Technologies such as the Internet of things, artificial intelligence, big data analytics, blockchain, and wearables can enable remote monitoring, exchange, and capture of relevant patient information. Studies show that healthcare providers harnessing such technologies and digital solutions are better placed to improve patient outcomes. The use of data enables more accurate diagnoses, better decision-making, self-management, and personalization of care. Medical device companies are also adding value by embedding digital assistants and apps into their products to enable a more personalised user experience.

For example, patients ailing from cardiovascular diseases, diabetes mellitus, chronic pain, or spinal disorders are required to strictly following prescribed medication, exercise, and nutrition regimens to manage their condition. It calls for a high degree of health and nutrition literacy and support in tracking and monitoring regimens, while remaining mindful of ambiguities and consequences. Patients already grappling with chronic conditions often feel overwhelmed by the complexities involved. They tend to lean heavily on professional supervision and interventions, expecting support on-demand.

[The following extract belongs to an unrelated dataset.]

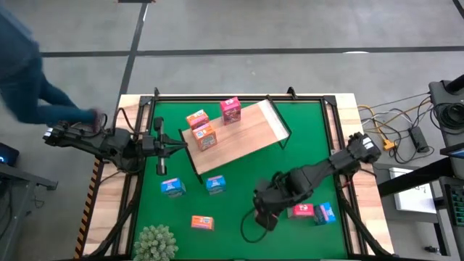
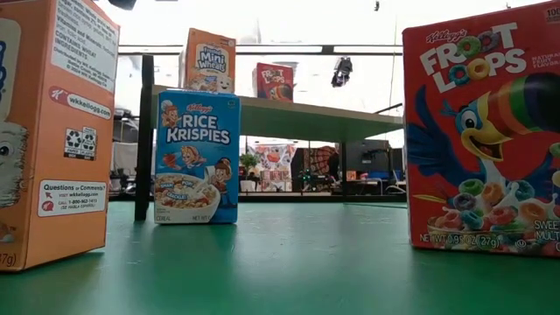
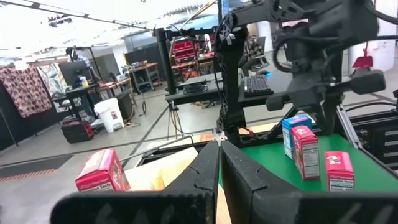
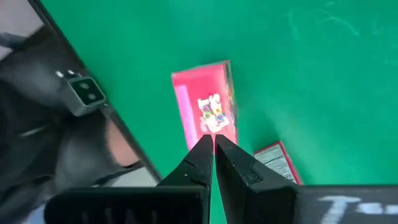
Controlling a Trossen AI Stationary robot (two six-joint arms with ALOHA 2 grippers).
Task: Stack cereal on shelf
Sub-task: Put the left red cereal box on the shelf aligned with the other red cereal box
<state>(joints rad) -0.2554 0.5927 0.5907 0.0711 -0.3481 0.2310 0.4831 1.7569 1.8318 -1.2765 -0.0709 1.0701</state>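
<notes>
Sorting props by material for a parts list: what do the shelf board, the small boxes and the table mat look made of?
Shelf: light wood, matt, faint grain; its thin dark edging looks like metal. Rice Krispies box: printed cardboard, slight sheen, crisp folded corners, as with the Froot Loops box. Table mat: plain green, matt; probably fabric or rubber, hard to tell.

We see our left gripper (image 3: 219,163) with its fingers pressed together and nothing between them. Beyond its tips lies the light-wood shelf (image 3: 163,172), a pink-red box (image 3: 102,171) standing beside it. Farther off, three boxes (image 3: 309,151) stand on the green mat (image 3: 280,163) beneath the other arm (image 3: 305,37).
</notes>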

In such situations, digital health platforms can become their lifelines. By seamlessly integrating real-time data from medical devices, wearables, mobile apps as well as other digital devices, these platforms enable clinicians to remotely monitor each patient’s progress. Digital health platforms also aggregate and analyse data to produce insights tailored to help each patient. They focus on enabling self-management of chronic conditions, and forming positive habits, thus helping them work towards a better quality of life.

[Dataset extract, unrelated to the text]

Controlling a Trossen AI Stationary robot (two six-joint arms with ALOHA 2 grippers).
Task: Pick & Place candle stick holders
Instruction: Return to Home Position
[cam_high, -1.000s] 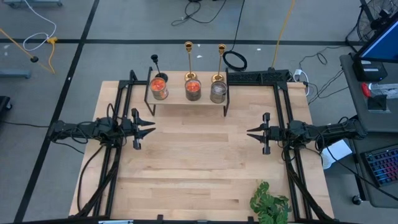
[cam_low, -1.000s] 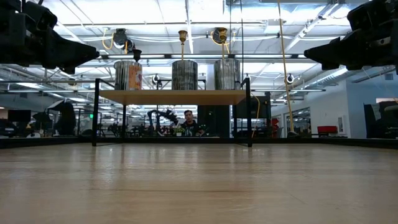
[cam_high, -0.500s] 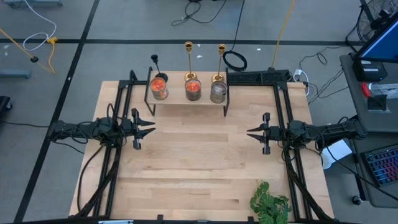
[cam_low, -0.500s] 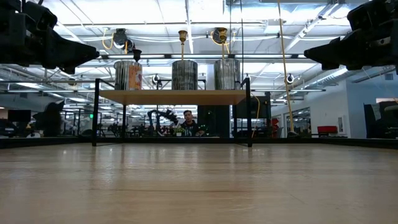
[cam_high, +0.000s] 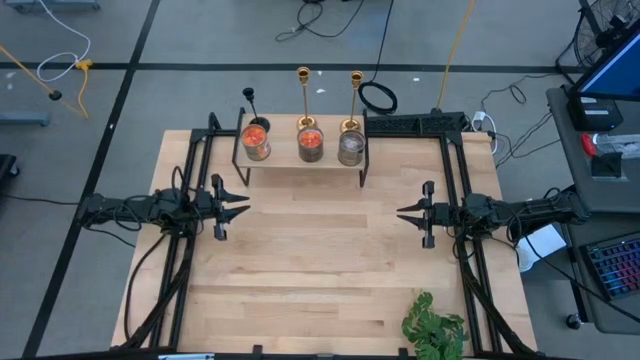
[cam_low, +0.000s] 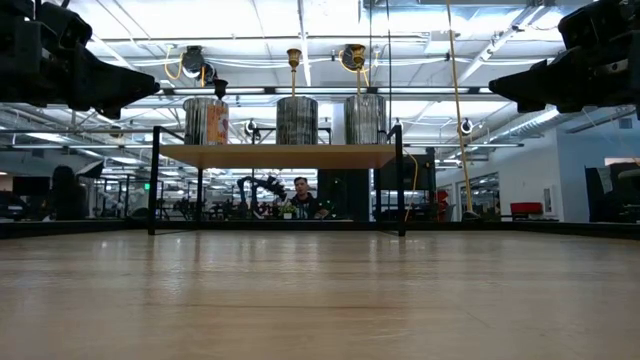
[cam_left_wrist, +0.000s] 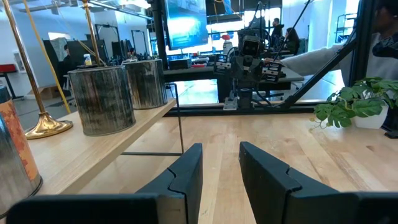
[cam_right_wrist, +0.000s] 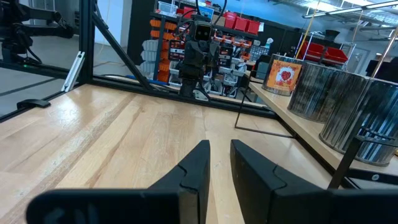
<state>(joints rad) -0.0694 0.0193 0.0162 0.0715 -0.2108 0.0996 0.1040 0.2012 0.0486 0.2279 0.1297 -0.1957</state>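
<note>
No arm movement since before — left gripper (cam_high: 245, 205), right gripper (cam_high: 401, 214) narrowly parted, empty, well apart from candle stick holders (cam_high: 303, 75).

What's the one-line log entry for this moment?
left claw: open, empty, left side | right claw: open, empty, right side | shelf: three candle jars, three candlesticks

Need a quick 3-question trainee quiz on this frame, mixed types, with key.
1. How many candlesticks are in view?
2. True or false: the left pincer grips one.
3. Where is the plant? A) by the edge opposite the shelf, on the right arm's side B) between the pincers C) under the left arm.
Key: 1) three: two gold, one black. 2) false; it and the right pincer are open and empty. 3) A.
</note>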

A host of digital tools such as virtual coaches and digital diaries are available today that make patient-centred care, a reality. Patients with chronic pain can record, monitor, and access their pain data, closely trace patterns. These insights that can inform and push them towards choosing a better diet, exercise routine, and lifestyle.

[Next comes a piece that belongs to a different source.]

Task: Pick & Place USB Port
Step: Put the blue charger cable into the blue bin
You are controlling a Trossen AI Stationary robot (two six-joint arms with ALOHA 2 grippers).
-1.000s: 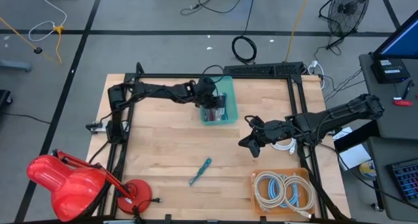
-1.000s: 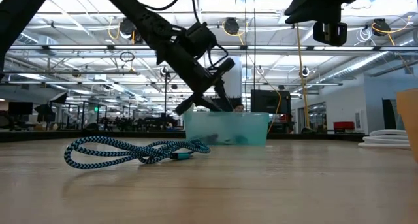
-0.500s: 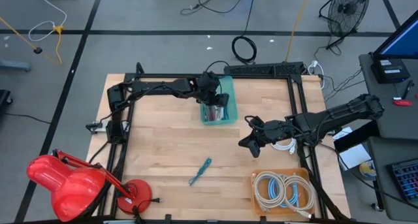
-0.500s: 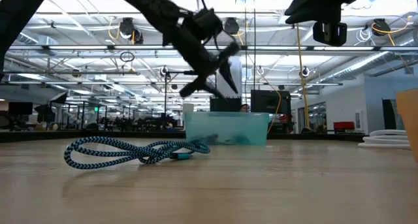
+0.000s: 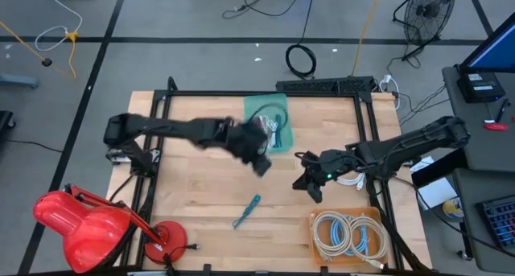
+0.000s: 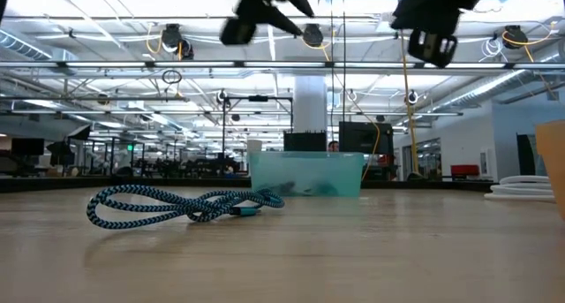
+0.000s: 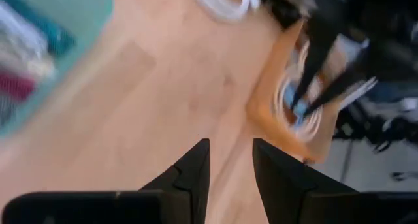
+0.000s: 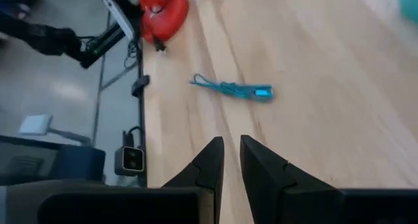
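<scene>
The USB cable, a blue-teal braided cord [image 5: 246,211], lies bunched on the wood near the table's front [image 6: 185,204] [image 8: 232,89]; nothing touches it. The teal bin [image 5: 269,123] at the far middle holds several cables. My left gripper [image 5: 261,165] hangs blurred above the table's middle, just near of the bin. In the left wrist view its fingers [image 7: 230,145] stand apart, with only wood between them. My right gripper [image 5: 311,189] hovers right of centre, high above the table. Its fingers [image 8: 232,140] are a narrow gap apart and hold nothing.
An orange tray [image 5: 348,234] with coiled white cables stands at the near right corner. A loose white cable coil [image 5: 350,178] lies by the right rail. A red lamp [image 5: 80,224] stands off the near left corner. Bare wood lies around the cord.
My left gripper has risen out of the teal bin and swung fast toward the table's near edge and middle, ending high above the wood. My right gripper has rolled a little in place. The cord and the bin have stayed put.
</scene>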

Patients want more accessibility to their healthcare provider and may require support anytime. However, this support can be hard to come by, especially at odd hours. On the other hand, one of the biggest advantages of virtual tools is that support is available anytime, anywhere. This makes them an ideal solution for patients with chronic pain to avail on-demand support. In the absence of a consistent in-person supervisor, they can use a virtual coach who remotely monitors and guides them through their medication and exercise regimens that are integral to pain management. They are also able to log their pain patterns, moods, sleep data, and activities and understand whether their coping strategies are effective or need improvement.

Undoubtedly, digital platforms are valuable in the management of patient care with their strong alignment to each patient’s expectation and needs of personalised care. They can play a key role in enabling easy access to reliable information, on-demand support, user-friendly navigation etc. There are challenges, however, that could derail the radical changes, which technology can bring to healthcare systems. For instance, research suggests that patients feel a natural reticence in sharing highly personal/confidential health data on an app or online tool. Patient sensitivities over data privacy and security breaches can override the advantages of any feature or functionality these apps promise.

After all, the success of personalised digital health systems depends on the extent to which patients can trust the healthcare provider with regards to: “Is my confidential data in safe hands? And is my care provider using the most relevant insights to deliver the care I need when it matters the most to me? Health care providers and medical device manufacturers investing in digital solutions need to address these concerns and plug systemic vulnerabilities, on priority. Some of the measures that have proved to be effective include implementing physical and digital access controls, electronic audit trails, and risk analyses. Of course, giving the patient the choice to share their personal information voluntarily and the choice to opt out is important too.

Ensuring the data safety and empowering patients with knowledge and choice will be key in shaping the future of digital healthcare.